Univ. Grenoble Alpes, CNRS, Grenoble INP, TIMC-IMAG, 38000, Grenoble, France.
Department of Digestive Surgery, CHU de Grenoble, 38000, Grenoble, France.
Int J Comput Assist Radiol Surg. 2020 Jan;15(1):59-67. doi: 10.1007/s11548-019-02072-3. Epub 2019 Oct 31.
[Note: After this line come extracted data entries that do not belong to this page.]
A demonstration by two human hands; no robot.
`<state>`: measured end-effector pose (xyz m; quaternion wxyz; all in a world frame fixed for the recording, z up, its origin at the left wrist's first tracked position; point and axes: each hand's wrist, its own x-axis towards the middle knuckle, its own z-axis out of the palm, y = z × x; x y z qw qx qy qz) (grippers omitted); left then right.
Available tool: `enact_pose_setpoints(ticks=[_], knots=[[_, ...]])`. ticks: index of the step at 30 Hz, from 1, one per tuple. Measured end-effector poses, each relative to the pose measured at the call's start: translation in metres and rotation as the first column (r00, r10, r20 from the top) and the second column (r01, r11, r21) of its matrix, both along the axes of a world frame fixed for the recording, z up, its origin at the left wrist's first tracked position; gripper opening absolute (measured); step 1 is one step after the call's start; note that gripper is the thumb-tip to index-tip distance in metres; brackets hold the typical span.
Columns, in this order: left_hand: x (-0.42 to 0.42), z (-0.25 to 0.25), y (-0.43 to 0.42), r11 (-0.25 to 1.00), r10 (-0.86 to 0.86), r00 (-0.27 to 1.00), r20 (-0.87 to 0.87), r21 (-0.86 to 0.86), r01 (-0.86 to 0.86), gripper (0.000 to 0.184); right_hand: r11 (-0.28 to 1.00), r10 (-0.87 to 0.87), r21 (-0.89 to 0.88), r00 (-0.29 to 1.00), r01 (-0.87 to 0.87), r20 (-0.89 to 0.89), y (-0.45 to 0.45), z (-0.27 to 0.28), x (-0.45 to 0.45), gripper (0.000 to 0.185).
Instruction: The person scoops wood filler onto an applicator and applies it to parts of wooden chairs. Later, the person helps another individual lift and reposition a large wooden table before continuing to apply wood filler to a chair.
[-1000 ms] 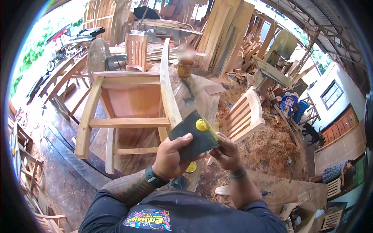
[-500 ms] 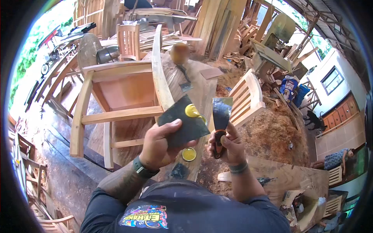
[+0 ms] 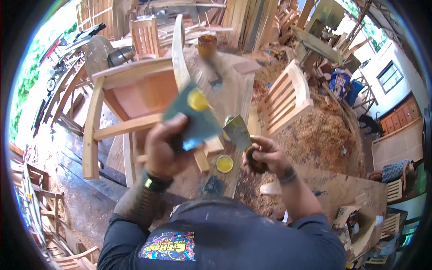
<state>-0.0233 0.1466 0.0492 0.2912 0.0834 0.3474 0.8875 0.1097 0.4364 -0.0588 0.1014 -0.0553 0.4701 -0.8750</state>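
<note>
Putty knife [image 3: 239,133] has tipped from upright toward the yellow-dabbed plate [image 3: 200,122], which overlaps the unfinished chair's [image 3: 128,127] right edge; the knife is farther right. Left hand [image 3: 163,150] pinches the plate; right hand's [image 3: 268,155] fingers wrap the handle. Paste-working seems underway, calling next for a steady plate.

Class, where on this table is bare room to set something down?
Bare: the table patch between the dark blade and the right edge, just below the flat sheet in view. Crowded: around the yellow disc, where the left hand holds a plate and the right hand a scraper.
</note>
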Motion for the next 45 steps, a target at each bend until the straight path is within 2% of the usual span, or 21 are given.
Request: enact_pose_setpoints(ticks=[1,2,3,4,5,6,9,12,13,15,17,18,21,22,25,27,31,34,39,42,45], knots=[[-0.015,-0.009,-0.020,0.997,-0.029,0.999,-0.015,0.075,0.030,0.036,0.990,-0.108,0.098,0.993,0.103,0.049,0.009,-0.023,0.004,0.048],[-0.018,0.001,-0.024,0.986,0.153,0.987,-0.043,0.079,-0.149,0.038,0.943,-0.122,0.323,0.988,0.085,0.095,0.017,-0.038,0.005,0.044],[-0.032,0.004,-0.037,0.987,0.140,0.980,-0.144,0.092,-0.128,0.038,0.842,-0.139,0.537,0.982,0.049,0.128,0.023,-0.051,0.004,0.040],[-0.052,0.000,-0.044,0.970,0.241,0.954,-0.177,0.067,-0.232,0.038,0.703,-0.172,0.710,0.977,0.034,0.123,0.023,-0.068,0.009,0.039],[-0.083,-0.018,-0.056,0.952,0.281,0.871,-0.403,0.004,-0.306,0.036,0.528,-0.200,0.849,0.974,0.013,0.109,0.021,-0.086,0.015,0.040],[-0.097,-0.024,-0.057,0.914,0.351,0.850,-0.393,-0.053,-0.403,0.036,0.326,-0.217,0.945,0.972,-0.012,0.087,0.018,-0.106,0.018,0.041],[-0.116,-0.060,-0.055,0.839,0.434,0.795,-0.424,-0.130,-0.528,0.037,0.039,-0.108,0.997,0.992,0.066,-0.061,0.008,-0.211,0.026,0.054],[-0.117,-0.069,-0.054,0.810,0.367,0.742,-0.560,-0.199,-0.551,0.038,-0.088,-0.034,0.996,0.999,0.012,-0.015,-0.024,-0.250,0.002,0.062],[-0.116,-0.069,-0.054,0.800,0.326,0.718,-0.615,-0.226,-0.556,0.039,-0.088,0.000,0.995,0.999,0.039,-0.039,-0.035,-0.249,-0.004,0.064],[-0.140,-0.079,-0.062,0.663,0.260,0.501,-0.825,-0.225,-0.714,0.035,-0.093,0.075,0.991,0.993,0.100,-0.093,-0.048,-0.236,-0.024,0.068],[-0.143,-0.045,-0.059,0.757,0.372,0.655,-0.658,-0.193,-0.624,0.034,-0.194,0.246,0.955,0.954,0.224,-0.174,-0.051,-0.239,-0.043,0.067],[-0.147,-0.038,-0.056,0.777,0.410,0.663,-0.626,-0.141,-0.613,0.032,-0.232,0.333,0.928,0.920,0.291,-0.205,-0.052,-0.241,-0.053,0.066],[-0.167,-0.065,-0.058,0.721,0.513,0.661,-0.547,-0.143,-0.678,0.031,-0.200,0.334,0.978,0.942,0.062,0.009,-0.052,-0.236,-0.071,0.065],[-0.164,-0.066,-0.064,0.549,0.187,0.398,-0.898,-0.240,-0.801,0.028,-0.233,0.309,0.971,0.951,0.052,0.023,-0.050,-0.236,-0.074,0.065],[-0.162,-0.064,-0.059,0.771,0.431,0.679,-0.594,-0.148,-0.619,0.026,-0.273,0.208,0.962,0.978,0.026,0.032,-0.044,-0.238,-0.072,0.066],[-0.157,-0.062,-0.057,0.705,0.289,0.585,-0.758,-0.245,-0.666,0.025,-0.228,0.124,0.973,0.992,0.040,-0.012,-0.034,-0.236,-0.061,0.068],[-0.151,-0.053,-0.055,0.672,0.164,0.593,-0.788,-0.350,-0.653,0.026,-0.156,-0.008,0.988,1.000,0.021,-0.023,-0.033,-0.254,-0.050,0.075],[-0.150,-0.055,-0.051,0.699,0.281,0.648,-0.708,-0.312,-0.643,0.027,-0.196,-0.143,0.974,0.986,-0.112,0.084,-0.037,-0.237,-0.049,0.081],[-0.148,-0.053,-0.051,0.664,0.201,0.645,-0.737,-0.381,-0.643,0.026,-0.157,-0.261,0.954,0.942,-0.256,0.210,-0.050,-0.222,-0.052,0.087],[-0.143,-0.048,-0.050,0.632,0.176,0.648,-0.741,-0.419,-0.652,0.026,-0.035,-0.303,0.926,0.887,-0.375,0.347,-0.055,-0.214,-0.064,0.087],[-0.145,-0.050,-0.048,0.674,0.191,0.643,-0.741,-0.377,-0.635,0.026,-0.102,-0.263,0.940,0.920,-0.325,0.289,-0.045,-0.222,-0.060,0.092]])
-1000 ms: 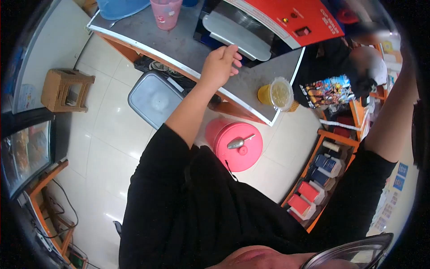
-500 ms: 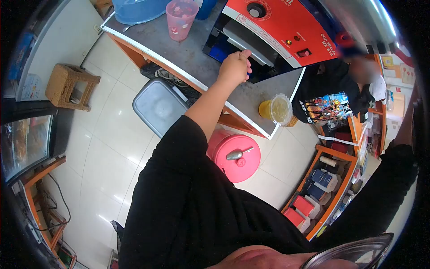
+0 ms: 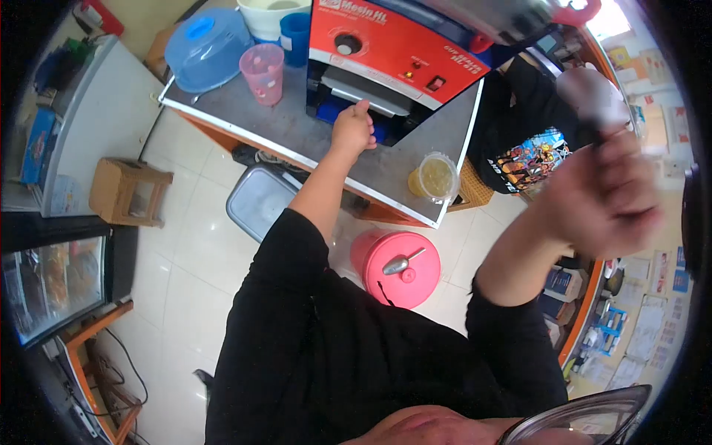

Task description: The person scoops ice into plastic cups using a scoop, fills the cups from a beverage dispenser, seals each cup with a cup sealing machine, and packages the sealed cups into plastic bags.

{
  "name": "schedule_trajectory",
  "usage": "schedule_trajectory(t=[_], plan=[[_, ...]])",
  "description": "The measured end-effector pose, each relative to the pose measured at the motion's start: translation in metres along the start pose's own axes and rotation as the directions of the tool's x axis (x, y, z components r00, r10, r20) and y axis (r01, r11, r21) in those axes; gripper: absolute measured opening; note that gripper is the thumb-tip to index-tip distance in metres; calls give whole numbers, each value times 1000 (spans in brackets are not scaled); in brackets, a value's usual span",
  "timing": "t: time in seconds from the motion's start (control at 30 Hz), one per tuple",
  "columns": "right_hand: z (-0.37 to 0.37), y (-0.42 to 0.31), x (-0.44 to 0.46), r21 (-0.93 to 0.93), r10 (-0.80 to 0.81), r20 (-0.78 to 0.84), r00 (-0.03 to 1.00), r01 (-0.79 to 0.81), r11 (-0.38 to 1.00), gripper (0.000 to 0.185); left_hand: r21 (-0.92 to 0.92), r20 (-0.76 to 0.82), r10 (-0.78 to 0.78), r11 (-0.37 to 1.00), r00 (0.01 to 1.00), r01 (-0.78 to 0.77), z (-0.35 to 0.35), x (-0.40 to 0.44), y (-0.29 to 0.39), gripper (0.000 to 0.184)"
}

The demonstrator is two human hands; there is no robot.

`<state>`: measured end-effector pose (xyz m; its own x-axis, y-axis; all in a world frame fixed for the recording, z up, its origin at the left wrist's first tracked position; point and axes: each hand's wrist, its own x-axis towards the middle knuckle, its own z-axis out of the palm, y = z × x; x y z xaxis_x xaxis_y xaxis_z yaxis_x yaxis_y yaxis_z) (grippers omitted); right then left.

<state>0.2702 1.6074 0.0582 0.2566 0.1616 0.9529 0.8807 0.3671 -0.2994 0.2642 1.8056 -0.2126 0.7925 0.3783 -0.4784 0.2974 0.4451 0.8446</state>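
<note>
Left hand (image 3: 352,132) curled at cup sealer (image 3: 397,55), any hold unclear; right hand (image 3: 604,194) blurred, grip indeterminate; a stray sweep could spill the plastic drink cup (image 3: 433,178) right of sealer.

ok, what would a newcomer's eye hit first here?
The red-fronted cup sealer dominates the counter, top centre, with the left hand at its front. The blurred right hand is raised at the right of view. In front of the counter, the bright pink bucket stands out, a metal scoop lying on its lid.
</note>
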Motion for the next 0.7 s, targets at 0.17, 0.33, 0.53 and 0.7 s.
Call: schedule_trajectory(t=[0.17,0.33,0.53,0.7], plan=[[45,7,-109,-136,-234,-150,961,215,967,46,23,-36,6,1000,999,-5,1,0,3,42],[43,8,-115,-178,-259,-157,953,231,957,44,11,-27,-7,1000,1000,7,2,-2,2,43],[41,2,-112,-174,-212,-138,967,187,967,44,66,15,-47,997,999,45,-7,4,3,43],[34,-1,-113,-123,-162,-92,983,150,981,30,86,2,-37,996,999,37,-5,-1,5,45]])
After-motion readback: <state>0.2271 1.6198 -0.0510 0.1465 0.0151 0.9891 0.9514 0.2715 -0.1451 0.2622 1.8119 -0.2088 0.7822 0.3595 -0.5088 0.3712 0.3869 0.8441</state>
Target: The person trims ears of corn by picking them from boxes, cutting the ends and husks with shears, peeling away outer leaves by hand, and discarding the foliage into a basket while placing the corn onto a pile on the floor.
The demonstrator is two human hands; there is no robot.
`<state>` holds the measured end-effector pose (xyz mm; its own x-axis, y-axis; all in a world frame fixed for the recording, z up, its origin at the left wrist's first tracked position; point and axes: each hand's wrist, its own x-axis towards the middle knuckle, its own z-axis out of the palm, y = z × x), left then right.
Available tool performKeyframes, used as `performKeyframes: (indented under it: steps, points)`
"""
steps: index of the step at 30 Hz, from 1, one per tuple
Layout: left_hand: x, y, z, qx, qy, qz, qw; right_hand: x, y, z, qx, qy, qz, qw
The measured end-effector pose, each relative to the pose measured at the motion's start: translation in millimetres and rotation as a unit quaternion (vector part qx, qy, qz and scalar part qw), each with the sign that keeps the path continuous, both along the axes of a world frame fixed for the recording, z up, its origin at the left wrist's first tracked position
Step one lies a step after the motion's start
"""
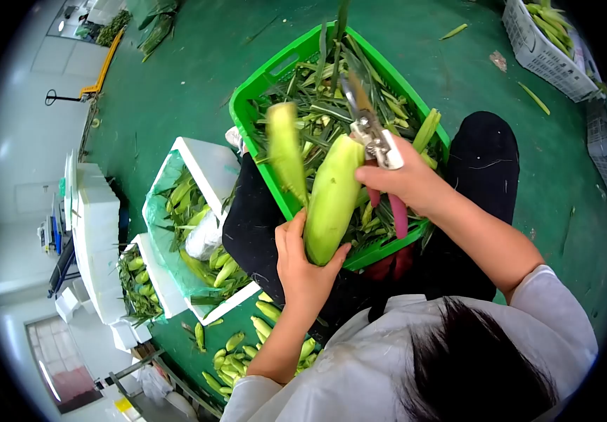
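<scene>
corn (333, 200) pinched in left hand (303, 273), shears (382, 146) gripped in right hand (413, 180), trimming seems underway, next probably needing steady support.

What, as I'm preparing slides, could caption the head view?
Left hand holding corn, right hand holding shears, over a green basket of husks.

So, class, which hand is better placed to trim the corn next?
Probably the right hand: it holds the shears close to the far end of the corn, while the left hand is occupied gripping the near end.
</scene>
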<state>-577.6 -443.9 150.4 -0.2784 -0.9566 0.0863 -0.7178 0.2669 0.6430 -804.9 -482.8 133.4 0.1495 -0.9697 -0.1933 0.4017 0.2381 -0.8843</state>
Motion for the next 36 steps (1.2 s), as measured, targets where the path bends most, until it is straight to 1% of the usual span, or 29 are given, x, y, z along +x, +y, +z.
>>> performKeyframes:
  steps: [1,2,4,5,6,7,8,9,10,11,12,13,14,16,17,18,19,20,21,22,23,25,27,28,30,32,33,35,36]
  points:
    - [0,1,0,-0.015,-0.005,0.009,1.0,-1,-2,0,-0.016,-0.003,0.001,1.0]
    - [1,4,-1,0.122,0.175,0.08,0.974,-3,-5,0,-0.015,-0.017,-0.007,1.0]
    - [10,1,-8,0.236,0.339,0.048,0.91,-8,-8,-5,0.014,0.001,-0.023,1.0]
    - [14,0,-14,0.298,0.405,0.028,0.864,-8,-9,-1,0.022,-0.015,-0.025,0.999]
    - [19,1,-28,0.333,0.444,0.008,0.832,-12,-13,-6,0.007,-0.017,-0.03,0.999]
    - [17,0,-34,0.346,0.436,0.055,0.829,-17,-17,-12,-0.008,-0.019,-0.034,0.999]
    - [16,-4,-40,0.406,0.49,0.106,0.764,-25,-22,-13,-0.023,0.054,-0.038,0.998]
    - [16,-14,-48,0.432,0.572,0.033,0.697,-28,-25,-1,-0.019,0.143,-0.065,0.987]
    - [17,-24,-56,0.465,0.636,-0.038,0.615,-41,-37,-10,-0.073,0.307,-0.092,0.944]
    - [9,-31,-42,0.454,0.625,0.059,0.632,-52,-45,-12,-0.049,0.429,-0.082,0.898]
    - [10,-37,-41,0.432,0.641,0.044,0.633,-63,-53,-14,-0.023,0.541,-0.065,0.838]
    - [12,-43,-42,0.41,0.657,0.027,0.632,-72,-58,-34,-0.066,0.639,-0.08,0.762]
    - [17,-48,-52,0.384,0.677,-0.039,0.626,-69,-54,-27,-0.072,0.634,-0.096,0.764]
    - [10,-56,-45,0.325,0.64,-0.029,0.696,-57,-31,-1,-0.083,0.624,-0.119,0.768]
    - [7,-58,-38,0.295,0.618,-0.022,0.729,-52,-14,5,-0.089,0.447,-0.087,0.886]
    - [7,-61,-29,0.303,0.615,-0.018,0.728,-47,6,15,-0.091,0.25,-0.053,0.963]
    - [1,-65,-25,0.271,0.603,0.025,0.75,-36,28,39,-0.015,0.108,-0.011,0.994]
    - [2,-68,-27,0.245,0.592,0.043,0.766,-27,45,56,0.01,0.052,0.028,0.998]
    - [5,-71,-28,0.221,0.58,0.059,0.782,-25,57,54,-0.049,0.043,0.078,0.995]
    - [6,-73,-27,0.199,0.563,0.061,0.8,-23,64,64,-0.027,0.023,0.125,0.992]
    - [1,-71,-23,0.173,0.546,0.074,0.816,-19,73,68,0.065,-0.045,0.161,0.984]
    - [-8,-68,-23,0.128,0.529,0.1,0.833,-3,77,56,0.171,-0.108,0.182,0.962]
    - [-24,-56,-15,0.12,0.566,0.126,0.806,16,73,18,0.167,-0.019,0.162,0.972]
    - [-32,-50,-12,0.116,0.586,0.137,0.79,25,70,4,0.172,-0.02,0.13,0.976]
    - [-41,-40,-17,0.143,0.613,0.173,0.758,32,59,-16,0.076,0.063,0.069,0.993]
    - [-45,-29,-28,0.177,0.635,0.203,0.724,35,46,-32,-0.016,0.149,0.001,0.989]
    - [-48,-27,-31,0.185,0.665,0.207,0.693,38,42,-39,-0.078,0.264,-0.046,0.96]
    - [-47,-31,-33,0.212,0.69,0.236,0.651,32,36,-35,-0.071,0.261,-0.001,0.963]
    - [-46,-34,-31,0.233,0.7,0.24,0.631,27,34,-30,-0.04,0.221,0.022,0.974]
Evaluating the quality of surgical procedures is a major concern in minimally invasive surgeries. We propose a bottom-up approach based on the study of Sleeve Gastrectomy procedures, for which we analyze what we assume to be an important indicator of the surgical expertise: the exposure of the surgical scene. We first aim at predicting this indicator with features extracted from the laparoscopic video feed, and second to analyze how the extracted features describing the surgical practice influence this indicator. METHOD : Twenty-nine patients underwent Sleeve Gastrectomy performed by two confirmed surgeons in a monocentric study. Features were extracted from spatial and procedural annotations of the videos, and an expert surgeon evaluated the quality of the surgical exposure at specific instants. The features were used as input of a classifier (linear discriminant analysis followed by a support vector machine) to predict the expertise indicator. Features selected in different configurations of the algorithm were compared to understand their relationships with the surgical exposure and the surgeon's practice. RESULTS : The optimized algorithm giving the best performance used spatial features as input ([Formula: see text]). It also predicted equally the two classes of the indicator, despite their strong imbalance. Analyzing the selection of input features in the algorithm allowed a comparison of different configurations of the algorithm and showed a link between the surgical exposure and the surgeon's practice. CONCLUSION : This preliminary study validates that a prediction of the surgical exposure from spatial features is possible. The analysis of the clusters of feature selected by the algorithm also shows encouraging results and potential clinical interpretations.
评估微创手术过程的质量是一个主要关注点。我们提出了一种基于 Sleeve Gastrectomy 手术研究的自下而上的方法,我们分析了我们认为是手术专业知识的一个重要指标:手术场景的暴露。我们首先旨在使用从腹腔镜视频馈送中提取的特征来预测该指标,其次分析描述手术实践的提取特征如何影响该指标。
在一项单中心研究中,29 名患者接受了由两位经验丰富的外科医生进行的 Sleeve Gastrectomy 手术。从视频的空间和程序注释中提取特征,并由一位专家外科医生在特定时刻评估手术暴露的质量。特征被用作分类器(线性判别分析后接支持向量机)的输入,以预测专业指标。比较了在算法不同配置中选择的特征,以了解它们与手术暴露和外科医生实践的关系。
性能最佳的优化算法使用空间特征作为输入([公式:见正文])。尽管指标的两个类别严重不平衡,但它也能同样准确地预测。分析算法中输入特征的选择,可以比较算法的不同配置,并显示手术暴露与外科医生实践之间的联系。
这项初步研究验证了从空间特征预测手术暴露是可能的。算法选择的特征簇的分析也显示了有希望的结果和潜在的临床解释。